[Stored items from a collection]
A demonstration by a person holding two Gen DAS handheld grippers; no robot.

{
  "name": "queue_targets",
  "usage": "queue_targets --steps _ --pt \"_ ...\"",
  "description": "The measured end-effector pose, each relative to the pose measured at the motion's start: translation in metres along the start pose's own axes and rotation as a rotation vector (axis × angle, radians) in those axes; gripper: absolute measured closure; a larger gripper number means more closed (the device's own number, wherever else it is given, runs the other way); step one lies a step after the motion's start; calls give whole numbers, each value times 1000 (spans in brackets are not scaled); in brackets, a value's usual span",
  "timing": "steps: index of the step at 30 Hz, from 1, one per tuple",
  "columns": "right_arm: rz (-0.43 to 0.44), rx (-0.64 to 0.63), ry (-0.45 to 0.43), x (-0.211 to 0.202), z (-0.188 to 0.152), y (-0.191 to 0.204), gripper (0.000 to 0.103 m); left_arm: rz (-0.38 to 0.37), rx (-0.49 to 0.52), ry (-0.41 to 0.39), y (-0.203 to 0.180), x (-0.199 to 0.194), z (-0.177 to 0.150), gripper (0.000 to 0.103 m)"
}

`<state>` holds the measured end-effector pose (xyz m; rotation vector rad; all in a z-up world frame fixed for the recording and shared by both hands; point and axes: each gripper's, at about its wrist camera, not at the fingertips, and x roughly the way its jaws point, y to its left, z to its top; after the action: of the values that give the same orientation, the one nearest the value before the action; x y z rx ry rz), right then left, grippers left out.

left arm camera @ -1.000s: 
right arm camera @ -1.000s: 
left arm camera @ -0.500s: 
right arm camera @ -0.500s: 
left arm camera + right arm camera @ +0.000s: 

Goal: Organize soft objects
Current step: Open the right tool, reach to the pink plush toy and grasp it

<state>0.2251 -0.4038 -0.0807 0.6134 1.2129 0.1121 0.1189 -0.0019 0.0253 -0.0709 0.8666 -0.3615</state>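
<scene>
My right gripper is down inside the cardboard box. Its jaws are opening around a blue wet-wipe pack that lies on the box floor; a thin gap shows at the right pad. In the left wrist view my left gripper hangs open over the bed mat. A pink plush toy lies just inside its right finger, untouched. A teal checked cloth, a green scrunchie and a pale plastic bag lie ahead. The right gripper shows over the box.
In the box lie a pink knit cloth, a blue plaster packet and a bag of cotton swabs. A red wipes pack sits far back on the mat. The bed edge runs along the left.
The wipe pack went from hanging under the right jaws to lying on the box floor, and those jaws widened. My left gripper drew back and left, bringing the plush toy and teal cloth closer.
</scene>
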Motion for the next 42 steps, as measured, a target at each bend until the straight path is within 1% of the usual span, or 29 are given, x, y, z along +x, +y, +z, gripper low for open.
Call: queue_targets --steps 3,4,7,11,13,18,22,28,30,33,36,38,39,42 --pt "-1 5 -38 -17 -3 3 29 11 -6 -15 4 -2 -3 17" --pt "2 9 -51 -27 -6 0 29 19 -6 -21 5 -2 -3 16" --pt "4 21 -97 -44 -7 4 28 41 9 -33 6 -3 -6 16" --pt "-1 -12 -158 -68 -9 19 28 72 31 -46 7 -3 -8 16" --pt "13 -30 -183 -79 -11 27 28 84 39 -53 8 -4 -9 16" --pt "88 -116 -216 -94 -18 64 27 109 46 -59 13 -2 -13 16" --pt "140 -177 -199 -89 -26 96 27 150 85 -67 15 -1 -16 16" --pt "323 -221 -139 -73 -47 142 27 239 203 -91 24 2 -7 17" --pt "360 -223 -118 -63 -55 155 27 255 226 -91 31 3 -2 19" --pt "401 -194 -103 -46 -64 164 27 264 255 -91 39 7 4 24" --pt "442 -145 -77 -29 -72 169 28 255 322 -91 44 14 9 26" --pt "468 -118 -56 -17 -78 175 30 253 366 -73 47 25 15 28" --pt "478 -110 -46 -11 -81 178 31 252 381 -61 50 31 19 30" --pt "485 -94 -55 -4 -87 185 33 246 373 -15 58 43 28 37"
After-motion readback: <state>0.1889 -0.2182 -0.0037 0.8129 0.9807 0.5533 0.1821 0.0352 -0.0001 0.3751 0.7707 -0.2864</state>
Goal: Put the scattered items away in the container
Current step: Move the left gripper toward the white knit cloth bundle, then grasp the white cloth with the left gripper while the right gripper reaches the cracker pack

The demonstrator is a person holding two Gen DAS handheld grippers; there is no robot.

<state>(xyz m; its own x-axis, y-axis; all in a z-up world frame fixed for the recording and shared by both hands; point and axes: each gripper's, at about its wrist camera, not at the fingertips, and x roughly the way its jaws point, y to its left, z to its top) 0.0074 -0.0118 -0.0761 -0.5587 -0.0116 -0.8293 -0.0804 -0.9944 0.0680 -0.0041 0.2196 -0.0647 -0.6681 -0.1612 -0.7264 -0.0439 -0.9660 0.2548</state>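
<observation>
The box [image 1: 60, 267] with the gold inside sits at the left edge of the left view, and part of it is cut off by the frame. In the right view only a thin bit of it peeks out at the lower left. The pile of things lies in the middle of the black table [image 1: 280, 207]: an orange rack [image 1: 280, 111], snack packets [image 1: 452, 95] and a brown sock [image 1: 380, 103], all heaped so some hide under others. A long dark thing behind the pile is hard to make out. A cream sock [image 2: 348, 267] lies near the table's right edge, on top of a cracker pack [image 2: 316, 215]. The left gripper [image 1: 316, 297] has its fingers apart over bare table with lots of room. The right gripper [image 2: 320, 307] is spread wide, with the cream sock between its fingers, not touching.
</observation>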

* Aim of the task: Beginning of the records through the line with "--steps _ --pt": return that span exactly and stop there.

* Solution to this problem:
A demonstration by a person holding two Gen DAS handheld grippers; no robot.

{
  "name": "queue_targets",
  "usage": "queue_targets --steps _ --pt \"_ ...\"",

The reply is now complete.